Обсуждение: Generalizing SortSupport for text to work with char(n), bytea, and alternative opclasses

Поиск
Список
Период
Сортировка

Generalizing SortSupport for text to work with char(n), bytea, and alternative opclasses

От
Peter Geoghegan
Дата:
We lack SortSupport for many character-like-type cases. In full, the
cases within the core system are:

* char(n) opfamily (bpchar_ops).

* text_pattern_ops opfamily (includes text and varchar "pattern"
opclasses, which are generally recommended for accelerating LIKE
operator queries).

* bpchar_pattern_ops -- the operator family/class for char(n), used
where "pattern" style indexing is required for the char(n) type.
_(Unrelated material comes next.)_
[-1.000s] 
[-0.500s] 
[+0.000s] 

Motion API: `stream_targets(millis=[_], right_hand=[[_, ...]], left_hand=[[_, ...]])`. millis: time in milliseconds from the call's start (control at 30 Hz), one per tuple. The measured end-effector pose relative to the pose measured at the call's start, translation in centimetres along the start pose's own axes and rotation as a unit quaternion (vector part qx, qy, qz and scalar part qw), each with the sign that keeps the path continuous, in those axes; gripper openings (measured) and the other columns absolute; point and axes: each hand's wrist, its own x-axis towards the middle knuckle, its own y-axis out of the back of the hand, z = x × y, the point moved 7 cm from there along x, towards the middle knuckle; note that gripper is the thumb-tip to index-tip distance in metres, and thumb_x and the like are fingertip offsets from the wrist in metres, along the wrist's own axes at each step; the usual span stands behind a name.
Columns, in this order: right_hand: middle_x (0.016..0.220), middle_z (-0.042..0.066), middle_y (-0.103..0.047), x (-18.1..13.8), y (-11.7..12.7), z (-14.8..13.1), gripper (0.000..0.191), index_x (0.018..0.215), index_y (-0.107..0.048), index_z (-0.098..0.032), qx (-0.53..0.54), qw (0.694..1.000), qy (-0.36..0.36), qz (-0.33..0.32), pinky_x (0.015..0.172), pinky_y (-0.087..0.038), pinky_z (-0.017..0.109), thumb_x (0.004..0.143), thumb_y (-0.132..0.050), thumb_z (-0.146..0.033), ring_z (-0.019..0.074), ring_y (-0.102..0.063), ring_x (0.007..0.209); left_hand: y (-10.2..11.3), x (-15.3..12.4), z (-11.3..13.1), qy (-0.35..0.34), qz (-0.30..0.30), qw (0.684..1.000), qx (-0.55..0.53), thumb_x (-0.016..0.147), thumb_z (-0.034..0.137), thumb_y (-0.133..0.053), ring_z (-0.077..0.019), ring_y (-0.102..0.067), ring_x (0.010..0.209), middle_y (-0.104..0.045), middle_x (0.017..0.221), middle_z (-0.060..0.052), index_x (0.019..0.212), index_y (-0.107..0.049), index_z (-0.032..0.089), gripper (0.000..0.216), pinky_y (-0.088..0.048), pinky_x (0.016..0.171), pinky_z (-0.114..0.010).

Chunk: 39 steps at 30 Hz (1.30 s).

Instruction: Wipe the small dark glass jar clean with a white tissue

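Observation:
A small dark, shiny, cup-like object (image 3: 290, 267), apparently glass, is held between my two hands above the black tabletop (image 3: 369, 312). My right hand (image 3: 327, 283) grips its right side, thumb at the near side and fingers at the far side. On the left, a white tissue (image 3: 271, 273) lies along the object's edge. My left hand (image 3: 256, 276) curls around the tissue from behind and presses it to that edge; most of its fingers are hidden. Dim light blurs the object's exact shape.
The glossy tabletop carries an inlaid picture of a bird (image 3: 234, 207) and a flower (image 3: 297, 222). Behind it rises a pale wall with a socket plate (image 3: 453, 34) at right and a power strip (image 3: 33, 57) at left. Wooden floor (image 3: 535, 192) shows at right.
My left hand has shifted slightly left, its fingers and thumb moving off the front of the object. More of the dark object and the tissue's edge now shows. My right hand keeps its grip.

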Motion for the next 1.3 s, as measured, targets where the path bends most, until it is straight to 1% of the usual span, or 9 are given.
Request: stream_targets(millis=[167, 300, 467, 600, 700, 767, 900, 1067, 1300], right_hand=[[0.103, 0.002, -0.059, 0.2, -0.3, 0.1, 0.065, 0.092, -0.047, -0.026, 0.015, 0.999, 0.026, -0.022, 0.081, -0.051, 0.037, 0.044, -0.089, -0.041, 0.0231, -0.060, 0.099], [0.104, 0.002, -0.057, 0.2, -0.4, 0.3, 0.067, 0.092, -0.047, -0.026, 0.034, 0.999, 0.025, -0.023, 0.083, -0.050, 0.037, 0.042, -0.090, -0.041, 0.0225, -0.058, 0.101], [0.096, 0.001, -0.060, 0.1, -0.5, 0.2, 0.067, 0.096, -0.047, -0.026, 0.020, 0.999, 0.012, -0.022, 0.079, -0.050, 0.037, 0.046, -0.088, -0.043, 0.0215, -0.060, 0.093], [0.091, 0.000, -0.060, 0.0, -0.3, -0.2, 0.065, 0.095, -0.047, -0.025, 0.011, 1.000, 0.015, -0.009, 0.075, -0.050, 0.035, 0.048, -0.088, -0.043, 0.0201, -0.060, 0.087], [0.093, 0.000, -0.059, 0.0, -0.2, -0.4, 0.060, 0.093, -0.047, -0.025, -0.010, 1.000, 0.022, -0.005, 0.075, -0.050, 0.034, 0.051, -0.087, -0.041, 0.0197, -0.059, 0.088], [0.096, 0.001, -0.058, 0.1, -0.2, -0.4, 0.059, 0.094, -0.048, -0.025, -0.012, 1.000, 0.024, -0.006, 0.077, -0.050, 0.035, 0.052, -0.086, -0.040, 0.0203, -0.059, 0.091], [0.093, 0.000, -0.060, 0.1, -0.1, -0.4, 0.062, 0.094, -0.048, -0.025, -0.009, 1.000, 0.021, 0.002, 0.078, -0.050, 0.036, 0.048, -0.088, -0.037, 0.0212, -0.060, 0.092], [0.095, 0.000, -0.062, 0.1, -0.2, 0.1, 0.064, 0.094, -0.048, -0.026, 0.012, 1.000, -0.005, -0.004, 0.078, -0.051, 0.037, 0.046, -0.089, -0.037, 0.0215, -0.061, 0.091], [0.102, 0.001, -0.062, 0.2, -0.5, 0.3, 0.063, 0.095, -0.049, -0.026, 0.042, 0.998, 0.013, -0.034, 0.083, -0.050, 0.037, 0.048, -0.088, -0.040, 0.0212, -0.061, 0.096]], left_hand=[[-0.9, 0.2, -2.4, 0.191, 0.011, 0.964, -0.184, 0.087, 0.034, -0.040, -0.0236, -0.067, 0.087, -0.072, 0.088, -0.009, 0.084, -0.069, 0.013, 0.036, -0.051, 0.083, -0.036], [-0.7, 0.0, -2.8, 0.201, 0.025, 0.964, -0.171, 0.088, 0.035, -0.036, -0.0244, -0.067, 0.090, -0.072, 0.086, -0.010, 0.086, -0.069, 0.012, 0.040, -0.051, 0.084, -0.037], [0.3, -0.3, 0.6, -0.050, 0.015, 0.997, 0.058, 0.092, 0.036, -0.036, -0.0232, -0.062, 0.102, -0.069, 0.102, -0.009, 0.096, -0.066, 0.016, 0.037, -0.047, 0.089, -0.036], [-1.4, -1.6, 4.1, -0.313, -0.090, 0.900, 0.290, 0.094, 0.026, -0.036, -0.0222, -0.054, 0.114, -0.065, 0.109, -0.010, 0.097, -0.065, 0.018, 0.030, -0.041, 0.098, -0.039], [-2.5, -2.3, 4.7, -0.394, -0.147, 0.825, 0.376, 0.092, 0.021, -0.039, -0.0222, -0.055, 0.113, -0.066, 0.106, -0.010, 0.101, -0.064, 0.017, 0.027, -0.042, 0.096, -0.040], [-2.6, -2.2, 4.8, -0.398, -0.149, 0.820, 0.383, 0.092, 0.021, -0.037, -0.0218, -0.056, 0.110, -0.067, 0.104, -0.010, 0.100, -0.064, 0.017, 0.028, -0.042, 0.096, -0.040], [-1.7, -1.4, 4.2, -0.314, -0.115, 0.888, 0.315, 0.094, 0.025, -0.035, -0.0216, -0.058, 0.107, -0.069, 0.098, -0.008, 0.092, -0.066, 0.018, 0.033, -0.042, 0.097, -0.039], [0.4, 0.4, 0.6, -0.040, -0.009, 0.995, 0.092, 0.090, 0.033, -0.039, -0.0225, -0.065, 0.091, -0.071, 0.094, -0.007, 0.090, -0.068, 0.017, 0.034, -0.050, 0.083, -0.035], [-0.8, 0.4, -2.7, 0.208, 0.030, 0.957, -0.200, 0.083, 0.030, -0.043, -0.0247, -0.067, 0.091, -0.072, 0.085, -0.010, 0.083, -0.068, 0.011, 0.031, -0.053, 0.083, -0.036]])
* bytea default opclass. This is a type that, like the others, shares
its representation with text (a varlena header and some data bytes --
a string, essentially). Its comparator already behaves identically to
that of the text comparator when the "C" collation is used. I've
actually seen a specific request for this [1].

These cases do matter. For one thing, even if they're less important
than the default text/varchar opclasses, having such large
inconsistencies in character type sort performance is a fairly major
POLA violation; opclasses like text_pattern_ops are *supposed* to be
faster though less capable alternatives to the defaults. For another,
char(n) is in the SQL standard, which may be why all TPC benchmarks
use char(n) for columns that are sorted on or used for grouping.
char(n) sorting can be made about 8x faster with
SortSupport/abbreviation, making it the best candidate for
abbreviation optimization that I've ever seen. It would be regrettable
if we accidentally lost a benchmark due to not having char(n)
SortSupport.

Attached patch adds SortSupport for all of the cases listed above.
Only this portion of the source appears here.